Currently staffed with half a dozen youth and adult volunteers, SOCK is currently mentoring 15 kids from the South Ridge community and several others who attend from outside. These are students who work one-on-one with an adult to strengthen their academic skills. Before the afternoon is over, there is time for games and social interaction with mentors and each other. Under the supervision of Rev. Rob White and Theresa Kepple (Program Director for FUM-CR), grant monies have been used to provide student materials. The status and progress of the program is shared routinely with the congregation and is routinely reviewed by the FUMC-CR Church Council.

As the program gathers momentum, SOCK anticipates adding an additional day and more mentors, continuing remedial instruction through the summer months, serving as many as 80 students per week, and working more directly with teachers at South Ridge Elementary to identify students in need and monitor their progress. An on-going goal of the SOCK program is to increase our church family’s awareness and interest in “beyond-church-walls” services. In light of this goal, on Monday Thursday, April 17, our church will host a community meal. This meal will provide an opportunity for connection between our congregation and our community, among them, the families served by SOCK.


Below is a story on how Calhan United Methodist Church used the Beyond the Walls grant to start a food pantry in Eastern Colorado.

The Beyond the Walls grant helped start an outreach/service project called the Eastern Plains community Pantry (EPCP) to serve Calhan and the surrounding areas of eastern El Paso and southern Elbert counties. Six of the 15-member Board of Directors are members of the Calhan United Methodist Church. After one year of operation, the pantry is serving people in need and could be considered an exemplary community supported service.

The project has been carried out as described in the grant application with no changes in the original proposal. Highlights of the project include:

  • All work at the pantry is by volunteer; there are no paid employees.
  • Thirty-four volunteers provide approximately 550 volunteer hours per month. The pantry is fiscally strong after one year of operations. During the pantry's first month, 230 individuals were served. The number of individuals served monthly has increased with the pantry serving 784 people last month.
  • The 3,200-square-foot facility has been cleaned and remodeled to provide a welcoming atmosphere.

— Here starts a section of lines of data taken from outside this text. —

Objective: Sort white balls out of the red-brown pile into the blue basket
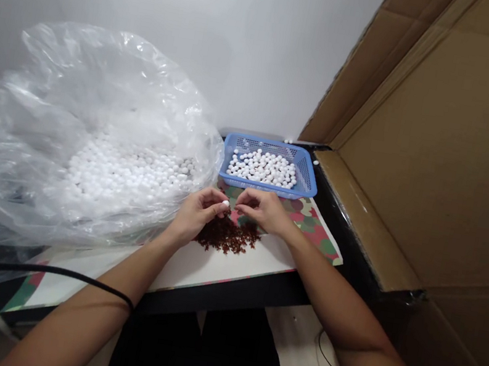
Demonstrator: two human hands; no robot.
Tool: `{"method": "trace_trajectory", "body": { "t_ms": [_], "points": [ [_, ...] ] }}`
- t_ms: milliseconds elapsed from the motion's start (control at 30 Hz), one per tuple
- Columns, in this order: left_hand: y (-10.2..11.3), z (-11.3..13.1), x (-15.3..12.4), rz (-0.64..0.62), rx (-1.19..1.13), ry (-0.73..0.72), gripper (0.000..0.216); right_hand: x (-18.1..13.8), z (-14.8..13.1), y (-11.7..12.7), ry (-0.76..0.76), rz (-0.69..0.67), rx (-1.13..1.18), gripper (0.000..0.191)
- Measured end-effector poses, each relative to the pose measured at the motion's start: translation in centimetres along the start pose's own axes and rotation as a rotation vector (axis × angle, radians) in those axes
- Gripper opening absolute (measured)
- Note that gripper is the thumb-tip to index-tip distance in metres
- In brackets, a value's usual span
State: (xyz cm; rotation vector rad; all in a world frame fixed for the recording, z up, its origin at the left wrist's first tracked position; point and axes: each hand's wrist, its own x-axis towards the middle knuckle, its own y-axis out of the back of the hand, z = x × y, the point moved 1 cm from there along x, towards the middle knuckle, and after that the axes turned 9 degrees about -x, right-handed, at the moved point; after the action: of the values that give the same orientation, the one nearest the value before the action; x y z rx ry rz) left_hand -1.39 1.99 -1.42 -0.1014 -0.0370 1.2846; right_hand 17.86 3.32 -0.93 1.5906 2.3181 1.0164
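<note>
My left hand point(196, 212) pinches a small white ball point(225, 203) between thumb and fingertips, just above a pile of small reddish-brown pieces point(229, 235) on the table. My right hand point(263, 210) hovers close beside it with fingers curled toward the ball; whether it holds one of the brown pieces is too small to tell. A blue plastic basket point(305, 184) behind the hands holds several white balls. A large clear plastic bag point(83, 137) full of white balls sits to the left.
A big open cardboard box point(441, 153) stands at the right, tight against the table. The table has a white top with a camouflage-patterned mat point(316, 226) and a dark front edge. A black cable point(47, 270) crosses my left forearm. A white wall stands behind.
</note>
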Motion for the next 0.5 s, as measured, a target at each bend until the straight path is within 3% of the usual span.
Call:
{"method": "trace_trajectory", "body": {
  "t_ms": [500],
  "points": [
    [-0.7,0.4,-0.5,-0.035,-0.122,0.068,0.027,0.1,-0.6,-1.2,-0.104,0.134,0.491,0.022]
  ]
}}
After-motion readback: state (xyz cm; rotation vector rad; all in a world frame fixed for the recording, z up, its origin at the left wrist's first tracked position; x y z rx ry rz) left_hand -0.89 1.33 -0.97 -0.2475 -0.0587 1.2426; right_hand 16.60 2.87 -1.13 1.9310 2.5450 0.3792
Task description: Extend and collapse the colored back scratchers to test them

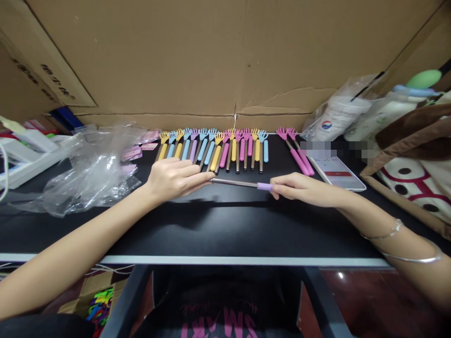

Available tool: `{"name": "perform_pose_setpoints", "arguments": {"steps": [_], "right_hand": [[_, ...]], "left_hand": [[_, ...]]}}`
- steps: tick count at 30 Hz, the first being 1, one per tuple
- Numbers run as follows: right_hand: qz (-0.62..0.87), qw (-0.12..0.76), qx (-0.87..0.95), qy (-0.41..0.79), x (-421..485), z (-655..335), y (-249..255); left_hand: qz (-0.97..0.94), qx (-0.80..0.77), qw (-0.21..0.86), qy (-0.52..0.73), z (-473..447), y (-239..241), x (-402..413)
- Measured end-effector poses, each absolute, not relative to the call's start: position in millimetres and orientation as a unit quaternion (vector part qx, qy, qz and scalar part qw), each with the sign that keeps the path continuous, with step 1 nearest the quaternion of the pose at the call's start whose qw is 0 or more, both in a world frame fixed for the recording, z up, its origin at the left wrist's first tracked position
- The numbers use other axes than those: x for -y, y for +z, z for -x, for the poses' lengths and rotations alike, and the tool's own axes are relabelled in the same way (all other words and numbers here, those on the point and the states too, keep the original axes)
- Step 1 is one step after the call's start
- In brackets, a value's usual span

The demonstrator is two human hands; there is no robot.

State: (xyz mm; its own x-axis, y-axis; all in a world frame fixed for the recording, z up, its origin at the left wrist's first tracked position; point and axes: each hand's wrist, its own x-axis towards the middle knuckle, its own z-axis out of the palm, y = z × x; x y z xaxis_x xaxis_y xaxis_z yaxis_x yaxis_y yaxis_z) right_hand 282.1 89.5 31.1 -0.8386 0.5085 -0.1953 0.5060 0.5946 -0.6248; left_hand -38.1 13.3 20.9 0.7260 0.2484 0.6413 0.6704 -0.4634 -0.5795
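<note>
Between my hands a back scratcher lies almost level above the black table: a metal rod with a purple grip at its right end. My left hand is closed round the rod's left end, hiding that end, so I cannot tell whether a claw is on it. My right hand pinches the purple grip, covering part of it. Behind them stretches a row of back scratchers with yellow, blue, purple and pink claws and grips. Two pink back scratchers lie side by side to the right.
Crumpled clear plastic bags and pink paper cards lie at the left, beside a white power strip. At the right are a phone, a bagged cup and a cloth bag. Cardboard walls the back.
</note>
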Motion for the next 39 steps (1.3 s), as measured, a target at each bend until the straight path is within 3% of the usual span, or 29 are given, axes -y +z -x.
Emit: {"name": "perform_pose_setpoints", "arguments": {"steps": [14,22,28,33,39], "right_hand": [[0.302,0.099,0.919,0.231,-86,-277,27],[0.311,0.139,0.939,0.041,-88,-280,23],[0.262,0.173,0.941,-0.127,-86,-284,22],[0.238,0.191,0.931,-0.198,-84,-286,20],[0.246,0.179,0.93,-0.208,-79,-283,22]], "left_hand": [[0.828,0.338,0.374,-0.244,37,15,-17],[0.849,0.418,0.196,-0.257,36,2,-20],[0.848,0.468,0.005,-0.248,33,-3,-22],[0.831,0.488,-0.167,-0.206,31,1,-22],[0.84,0.487,-0.154,-0.184,34,2,-22]]}}
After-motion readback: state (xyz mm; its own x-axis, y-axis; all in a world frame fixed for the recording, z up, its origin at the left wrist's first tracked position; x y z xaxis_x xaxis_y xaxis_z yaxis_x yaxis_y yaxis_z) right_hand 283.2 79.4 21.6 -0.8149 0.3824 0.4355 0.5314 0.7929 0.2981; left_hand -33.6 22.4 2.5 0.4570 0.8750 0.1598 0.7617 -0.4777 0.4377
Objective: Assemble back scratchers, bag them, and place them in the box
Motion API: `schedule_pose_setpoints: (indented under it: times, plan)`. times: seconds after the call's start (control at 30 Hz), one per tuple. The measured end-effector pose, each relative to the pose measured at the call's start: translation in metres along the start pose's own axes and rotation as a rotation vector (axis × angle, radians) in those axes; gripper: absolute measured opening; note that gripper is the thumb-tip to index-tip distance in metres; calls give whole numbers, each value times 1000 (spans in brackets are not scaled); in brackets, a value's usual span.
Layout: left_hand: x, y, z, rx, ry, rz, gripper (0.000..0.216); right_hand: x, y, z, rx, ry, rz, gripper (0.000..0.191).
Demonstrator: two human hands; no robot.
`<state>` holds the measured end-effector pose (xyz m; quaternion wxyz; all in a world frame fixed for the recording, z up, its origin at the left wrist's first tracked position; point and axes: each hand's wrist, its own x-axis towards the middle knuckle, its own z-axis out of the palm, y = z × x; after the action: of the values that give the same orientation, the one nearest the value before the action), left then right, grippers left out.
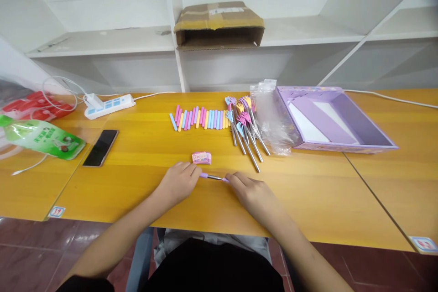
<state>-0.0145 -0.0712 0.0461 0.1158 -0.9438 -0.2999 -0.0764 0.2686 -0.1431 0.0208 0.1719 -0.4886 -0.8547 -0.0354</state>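
Close to the table's front edge, a telescopic back scratcher (215,177) with a metal rod and purple ends stretches between my hands. My left hand (181,180) is closed round its purple handle end. The other end sits in the closed fingers of my right hand (251,191), which hide its tip. Just beyond my left hand lies a small stack of pink printed labels (201,158). Farther back, coloured handle sleeves (198,119) form a row. Beside them is a pile of back scratchers (244,123) with hand-shaped heads and bare metal rods.
Clear plastic bags (272,116) lie against a purple box (345,146) at right. On the left are a phone (100,148), a green-and-white bottle-like pack (48,139), a power strip (109,106) and red packaging (37,106). An open cardboard box (219,25) rests on the shelf.
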Motion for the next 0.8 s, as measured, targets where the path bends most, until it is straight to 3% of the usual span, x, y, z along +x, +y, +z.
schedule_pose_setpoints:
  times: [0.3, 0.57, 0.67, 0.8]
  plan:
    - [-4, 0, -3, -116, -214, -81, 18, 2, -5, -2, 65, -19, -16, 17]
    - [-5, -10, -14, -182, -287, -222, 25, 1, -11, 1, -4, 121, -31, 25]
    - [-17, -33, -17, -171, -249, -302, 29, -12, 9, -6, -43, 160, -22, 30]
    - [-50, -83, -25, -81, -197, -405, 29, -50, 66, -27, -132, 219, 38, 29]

The three biggest challenges the EPCP Board faced in starting up the pantry were: facilities, funding and food sources. The pantry Board of Directors were able to rent a former retail store from the Calhan Fire Protection District for $250 per month. Project volunteers cleaned, painted, insulated, and repaired the building. The transformation from neglected store to inviting food pantry was amazing.

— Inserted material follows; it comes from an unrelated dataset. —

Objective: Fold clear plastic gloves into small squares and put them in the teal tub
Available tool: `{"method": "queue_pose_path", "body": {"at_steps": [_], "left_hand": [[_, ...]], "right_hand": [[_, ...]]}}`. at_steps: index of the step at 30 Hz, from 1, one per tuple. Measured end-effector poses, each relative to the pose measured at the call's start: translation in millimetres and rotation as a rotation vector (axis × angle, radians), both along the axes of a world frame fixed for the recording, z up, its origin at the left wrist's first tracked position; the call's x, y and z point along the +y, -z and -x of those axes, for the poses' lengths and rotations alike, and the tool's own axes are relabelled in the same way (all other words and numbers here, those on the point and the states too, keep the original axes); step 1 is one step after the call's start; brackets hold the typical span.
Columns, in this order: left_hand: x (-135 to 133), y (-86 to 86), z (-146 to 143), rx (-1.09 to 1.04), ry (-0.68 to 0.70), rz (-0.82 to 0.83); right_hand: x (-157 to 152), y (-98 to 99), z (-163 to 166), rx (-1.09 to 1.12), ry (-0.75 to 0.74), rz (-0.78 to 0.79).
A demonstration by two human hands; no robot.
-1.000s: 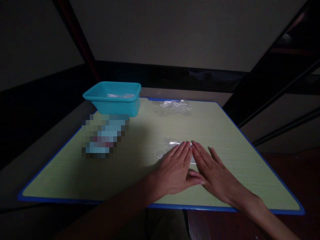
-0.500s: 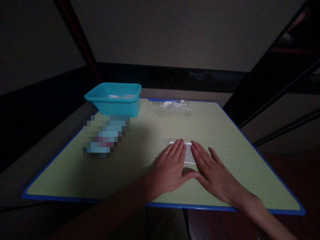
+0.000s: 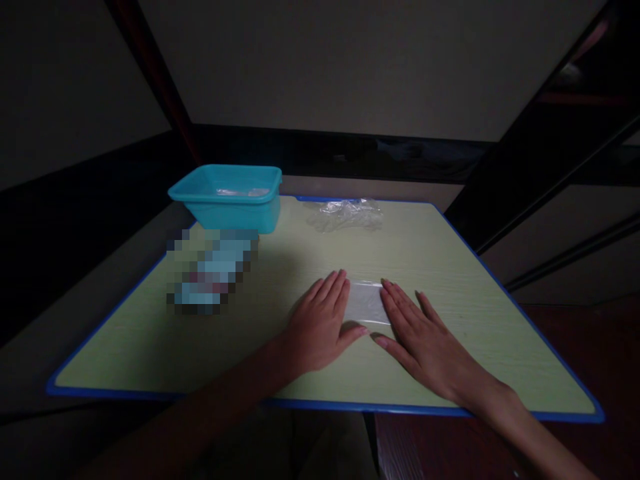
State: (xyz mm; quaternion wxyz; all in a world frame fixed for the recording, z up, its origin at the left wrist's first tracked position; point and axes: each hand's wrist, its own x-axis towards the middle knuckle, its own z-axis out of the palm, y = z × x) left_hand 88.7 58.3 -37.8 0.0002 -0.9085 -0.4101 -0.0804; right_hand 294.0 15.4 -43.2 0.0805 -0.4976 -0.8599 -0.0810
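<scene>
A flat piece of clear plastic film (image 3: 367, 303) lies on the pale green table (image 3: 450, 267) between my two hands. My left hand (image 3: 320, 327) lies flat with its fingers stretched out, pressing on the film's left side. My right hand (image 3: 425, 343) is also flat and open, fingers together, resting on the film's right side. Neither hand grips anything.
A turquoise plastic tub (image 3: 227, 195) stands at the table's far left corner, with something clear inside. A crumpled heap of clear plastic (image 3: 347, 213) lies at the far edge. A blurred-out object (image 3: 210, 270) sits left of centre. The table has a blue rim (image 3: 325, 405).
My left hand has slid leftwards across the film, away from my right hand, so more of the flattened film shows between them. The right hand has barely moved.
</scene>
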Motion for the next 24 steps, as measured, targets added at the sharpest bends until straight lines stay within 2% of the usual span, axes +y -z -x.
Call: {"method": "queue_pose_path", "body": {"at_steps": [24], "left_hand": [[5.1,-2.9,10.8,-0.025,-0.014,0.0]], "right_hand": [[-0.7,-0.3,0.3,0.044,0.013,0.046]]}}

The Calhan churches and community individuals donated start-up money, the EPCP received four grants, and three fundraisers were held. The combination of donations, grants and fundraisers have provided enough money for a year's operating expenses and most of the funding for a second year.

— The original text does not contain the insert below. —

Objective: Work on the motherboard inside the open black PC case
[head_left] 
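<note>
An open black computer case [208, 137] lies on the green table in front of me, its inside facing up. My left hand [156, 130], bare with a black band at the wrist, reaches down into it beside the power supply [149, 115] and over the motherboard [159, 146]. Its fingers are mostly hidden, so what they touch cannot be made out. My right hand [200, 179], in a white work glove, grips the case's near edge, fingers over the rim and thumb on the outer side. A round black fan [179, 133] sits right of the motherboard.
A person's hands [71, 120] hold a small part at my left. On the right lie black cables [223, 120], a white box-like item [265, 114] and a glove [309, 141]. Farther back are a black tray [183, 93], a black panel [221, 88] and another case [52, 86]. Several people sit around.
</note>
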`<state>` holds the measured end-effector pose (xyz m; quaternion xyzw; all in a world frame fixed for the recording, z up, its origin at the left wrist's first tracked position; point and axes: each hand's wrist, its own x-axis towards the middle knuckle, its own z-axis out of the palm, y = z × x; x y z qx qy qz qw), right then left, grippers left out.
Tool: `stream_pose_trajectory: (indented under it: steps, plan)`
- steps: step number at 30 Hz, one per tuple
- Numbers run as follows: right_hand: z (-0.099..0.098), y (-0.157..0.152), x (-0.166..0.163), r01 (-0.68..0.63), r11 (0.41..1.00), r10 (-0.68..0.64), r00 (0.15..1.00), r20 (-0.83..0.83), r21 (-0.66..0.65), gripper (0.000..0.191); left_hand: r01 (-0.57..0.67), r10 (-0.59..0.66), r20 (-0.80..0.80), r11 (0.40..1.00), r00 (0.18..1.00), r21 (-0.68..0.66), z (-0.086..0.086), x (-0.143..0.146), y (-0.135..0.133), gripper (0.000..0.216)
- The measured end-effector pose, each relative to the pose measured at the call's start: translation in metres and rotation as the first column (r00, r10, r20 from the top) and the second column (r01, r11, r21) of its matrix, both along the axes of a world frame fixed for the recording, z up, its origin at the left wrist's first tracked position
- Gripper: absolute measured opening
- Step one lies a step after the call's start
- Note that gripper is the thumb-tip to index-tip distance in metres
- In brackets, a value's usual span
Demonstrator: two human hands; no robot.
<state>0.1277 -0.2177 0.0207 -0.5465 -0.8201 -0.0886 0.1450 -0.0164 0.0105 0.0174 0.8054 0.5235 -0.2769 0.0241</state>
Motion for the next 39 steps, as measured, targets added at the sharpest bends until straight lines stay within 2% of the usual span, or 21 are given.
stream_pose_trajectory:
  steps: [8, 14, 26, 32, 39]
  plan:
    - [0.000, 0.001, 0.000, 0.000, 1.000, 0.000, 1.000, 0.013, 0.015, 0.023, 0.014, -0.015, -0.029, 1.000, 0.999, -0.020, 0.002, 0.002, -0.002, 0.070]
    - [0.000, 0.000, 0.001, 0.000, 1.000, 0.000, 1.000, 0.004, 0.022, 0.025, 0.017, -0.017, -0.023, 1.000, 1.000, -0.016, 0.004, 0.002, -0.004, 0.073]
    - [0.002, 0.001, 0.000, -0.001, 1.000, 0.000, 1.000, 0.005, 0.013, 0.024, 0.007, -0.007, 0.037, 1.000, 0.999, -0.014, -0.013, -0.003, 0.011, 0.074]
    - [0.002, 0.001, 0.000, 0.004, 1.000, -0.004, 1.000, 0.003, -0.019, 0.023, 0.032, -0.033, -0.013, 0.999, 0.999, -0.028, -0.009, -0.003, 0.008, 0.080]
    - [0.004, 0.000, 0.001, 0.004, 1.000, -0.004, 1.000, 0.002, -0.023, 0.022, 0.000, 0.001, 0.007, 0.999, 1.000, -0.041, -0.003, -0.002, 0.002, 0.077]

The pantry Board signed an agreement with Southern Colorado Care and Share, Inc. to receive U.S. commodities. The Boy Scouts, the U.S. Postal Service and some of the local churches conduct food drives to help stock the pantry. Two stores and a trucking company donate food, but the pantry continues to look for more food sources. Currently, Eastern Plains Community Pantry has a great facility, good current funding and multiple sources for food collection. What seemed to be three big problems turned into minor issues.

The lessons learned from the establishment of the food pantry were:

  1. People will come together for a good cause
  2. Faith in God will get you through the trials and tribulations of a new worthwhile venture
  3. Leadership and planning are important components of success.